- WHAT THIS TASK INVOLVES:
Where a picture appears, skip it and copy everything else in the listing exactly.

- DATA SHOWN:
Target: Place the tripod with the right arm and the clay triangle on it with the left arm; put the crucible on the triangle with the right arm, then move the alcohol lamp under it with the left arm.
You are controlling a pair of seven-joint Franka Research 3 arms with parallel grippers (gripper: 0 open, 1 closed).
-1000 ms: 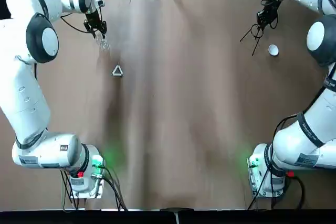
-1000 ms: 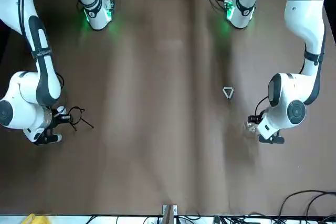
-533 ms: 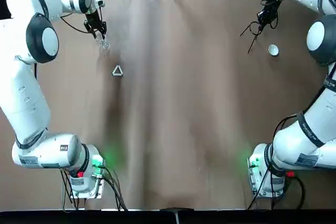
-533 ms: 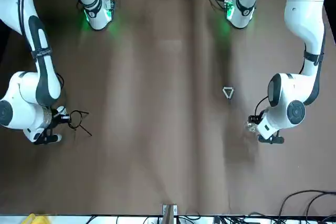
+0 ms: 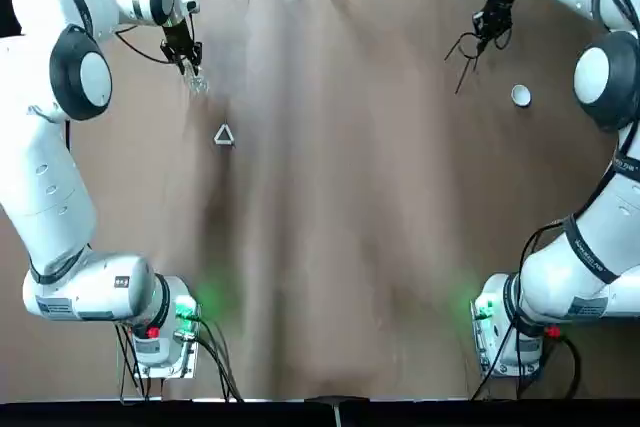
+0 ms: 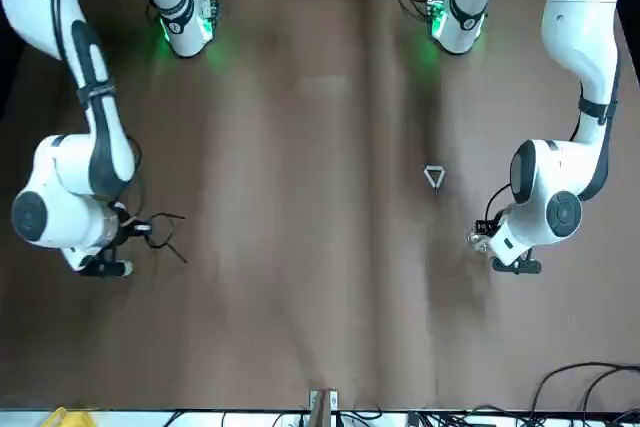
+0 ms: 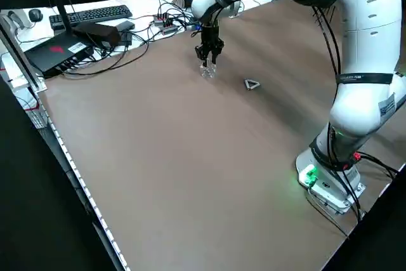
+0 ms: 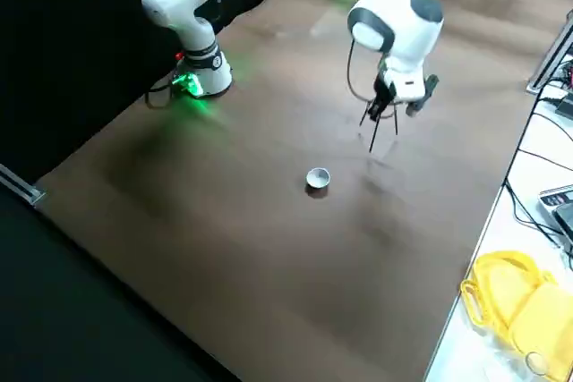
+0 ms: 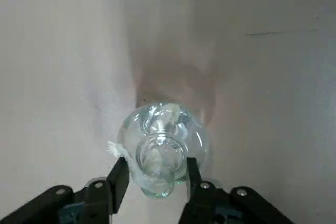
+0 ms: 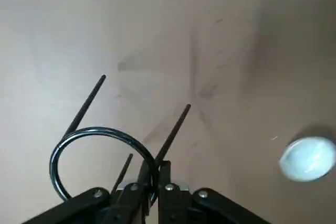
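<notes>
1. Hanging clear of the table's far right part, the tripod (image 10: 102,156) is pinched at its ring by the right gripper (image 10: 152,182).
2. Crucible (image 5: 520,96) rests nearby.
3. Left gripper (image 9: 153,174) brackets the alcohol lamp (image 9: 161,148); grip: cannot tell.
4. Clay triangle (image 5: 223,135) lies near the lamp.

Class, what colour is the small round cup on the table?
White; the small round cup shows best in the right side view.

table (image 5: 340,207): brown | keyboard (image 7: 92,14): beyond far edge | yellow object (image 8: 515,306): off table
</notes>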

- RESULT:
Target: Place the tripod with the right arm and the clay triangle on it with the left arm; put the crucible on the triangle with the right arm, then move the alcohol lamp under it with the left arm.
You are controlling a pair of seven-joint Franka Research 3 arms with parallel grippers (gripper: 0 open, 1 closed).
-1000 ms: 
-1000 ms: 
-533 ms: 
-533 ms: 
+0 ms: 
+0 ms: 
+0 ms: 
+0 ms: 
+0 ms: 
+0 ms: 
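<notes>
1. Hanging clear of the table's far right part, the tripod (image 10: 102,156) is pinched at its ring by the right gripper (image 10: 152,182).
2. Crucible (image 5: 520,96) rests nearby.
3. Left gripper (image 9: 153,174) brackets the alcohol lamp (image 9: 161,148); grip: cannot tell.
4. Clay triangle (image 5: 223,135) lies near the lamp.

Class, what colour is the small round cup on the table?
White; the small round cup shows best in the right side view.

table (image 5: 340,207): brown | keyboard (image 7: 92,14): beyond far edge | yellow object (image 8: 515,306): off table
</notes>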

Nothing more remains to be added to this answer.